DorchyExpoPersonnalité complexe, Henry Dorchy (1920-2002) était un homme aux multiples centres d’intérêt. A la fois pédagogue, savant, auteur de nombreux ouvrages de référence et plasticien en quête perpétuelle de renouvellement, il s’est mis un point d’honneur à refuser toute compromission. Craignant d’être étouffé par les contingences du milieu de l’art, il n’a pas hésité, par exemple, à se mettre en danger en abandonnant une abstraction de bon ton pour l’époque, au profit d’un style figuratif très personnel.

Fils d’un dessinateur industriel, Henry Dorchy s’initie très jeune à la peinture. Son parcours de peintre débute par une figuration assez convenue pour évoluer au début des années 1950 vers l’abstraction au contact de Georges Creten (1887-1966) et de Louis Van Lint (1909-1986) qu’il considère autant comme des amis que comme des maîtres. Henry Dorchy revient ensuite à un expressionnisme figuratif dans les années 1970.

Artiste polymorphe tant par le sujet que par le support, il s’intéresse aux changements du monde qui l’entoure et renouvelle souvent sa manière. L’originalité de son oeuvre empêche de la classer arbitrairement.

Henry Dorchy trouve dans ses voyages (notamment en Italie en 1955) et dans son environnement quotidien une source d’inspiration. En 1958, les spectacles Voix et Images de Paul Hellyn présentés dans le cadre de l’Exposition universelle l’amènent à réaliser sur verre des compostions destinées à la projection. A cette occasion, il illustre Le bateau ivre d’Arthur Rimbaud ou Les tentations de saint Antoine de Michel de Ghelderode. En 1962, il utilise des vernis colorés sur aluminium et réalise des résichromies qu’il intègre dans l’architecture. Cette démarche est saluée par la critique qui souligne à cette occasion l’usage de "couleurs fluides suggérant vie et mouvement entre le métal et le béton".
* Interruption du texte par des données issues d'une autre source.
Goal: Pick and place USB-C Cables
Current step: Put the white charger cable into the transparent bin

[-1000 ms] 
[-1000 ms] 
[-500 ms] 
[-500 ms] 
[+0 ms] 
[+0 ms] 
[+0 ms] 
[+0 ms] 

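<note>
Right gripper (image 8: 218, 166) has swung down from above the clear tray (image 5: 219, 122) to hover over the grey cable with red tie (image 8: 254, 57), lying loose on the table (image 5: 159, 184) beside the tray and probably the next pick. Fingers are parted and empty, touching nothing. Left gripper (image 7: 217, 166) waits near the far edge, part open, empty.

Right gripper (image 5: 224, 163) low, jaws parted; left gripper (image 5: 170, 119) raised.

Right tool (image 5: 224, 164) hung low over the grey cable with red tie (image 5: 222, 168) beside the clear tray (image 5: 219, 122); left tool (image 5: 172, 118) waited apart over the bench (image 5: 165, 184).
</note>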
Ses oeuvres font l’objet de nombreuses expositions tant en Belgique (Palais des Beaux-Arts, à Bruxelles et à Charleroi, etc..) qu’à l’étranger (Biennale de Venise, Paris, New York...). En 1966, il fonde avec Louis-Marie Londot et Erwin Mackowiak le groupe G3. Les trois artistes aux sensibilités fort différentes sont décrits comme étant "à la poursuite d’expressions nouvelles". Cette collaboration débouche sur une série d’expositions en Belgique et dans le nord de la France. Un peu plus tard, Henry Dorchy se lance dans la création de bandes dessinées composant à cette occasion les scénarii et les dessins. Ces récits, fortement érotiques et iconoclastes, brisent tous les mythes, ils ne seront jamais publiés. Il laisse aussi un journal resté manuscrit dans lequel il témoigne de ses amitiés dans le monde de l’art et de son regard sur son époque.
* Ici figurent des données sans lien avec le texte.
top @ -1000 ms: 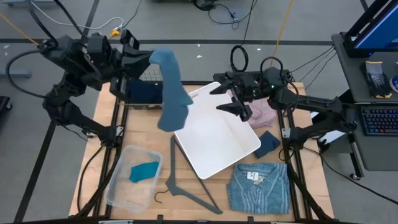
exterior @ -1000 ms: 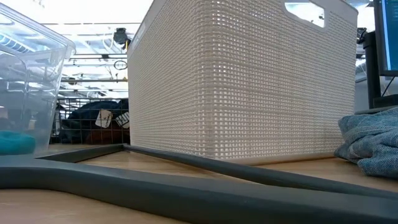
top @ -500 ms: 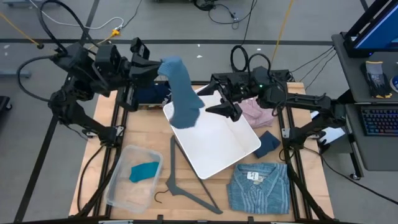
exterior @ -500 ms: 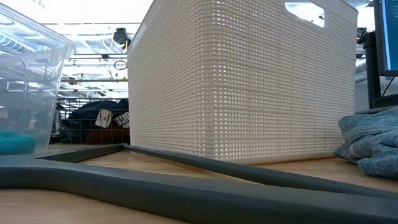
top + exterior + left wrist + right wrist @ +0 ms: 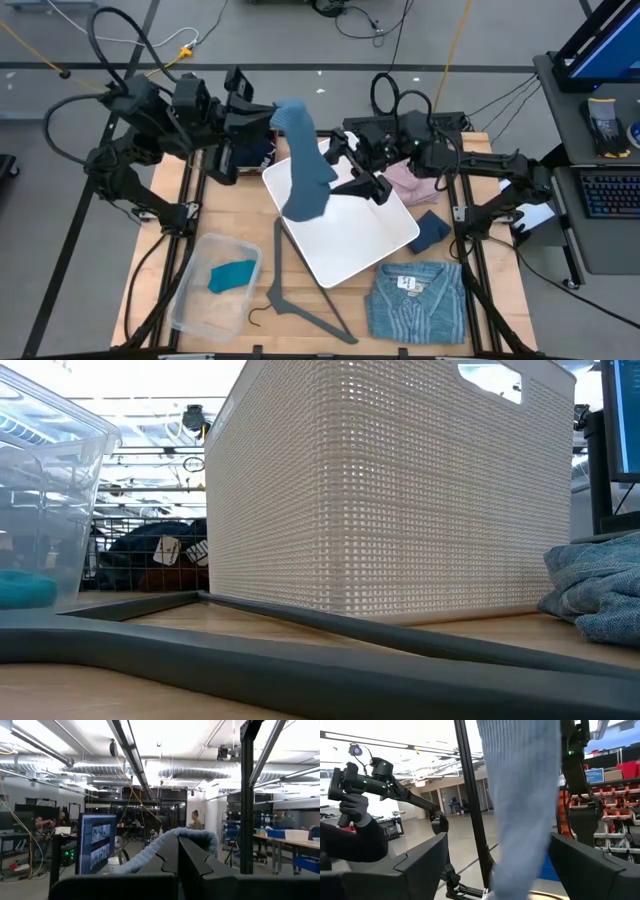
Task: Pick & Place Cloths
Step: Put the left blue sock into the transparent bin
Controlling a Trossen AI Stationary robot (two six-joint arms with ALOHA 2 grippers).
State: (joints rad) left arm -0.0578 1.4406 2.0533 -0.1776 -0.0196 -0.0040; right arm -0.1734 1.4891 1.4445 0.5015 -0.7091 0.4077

Egalement pédagogue, cet habitant de Woluwe-Saint-Lambert enseigna l’histoire à l'Athénée royal de Bruxelles dont il fut également le préfet et l’histoire des arts plastiques à l’Institut supérieur des Arts du Spectacle (INSAS). Dans ce cadre, il rédigea l’Histoire des Belges, Langages des Arts plastiques ainsi qu’un ouvrage sur Paul Bury. Henry Dorchy siégea aussi au Conseil national belge de l'UNESCO. L’exposition consacrée à Henry Dorchy met en évidence le parcours et les réalisations de cet humaniste : créations artistiques, collections et publications scientifiques. Cette approche spécifique et originale permet de cerner l’univers d’une personnalité.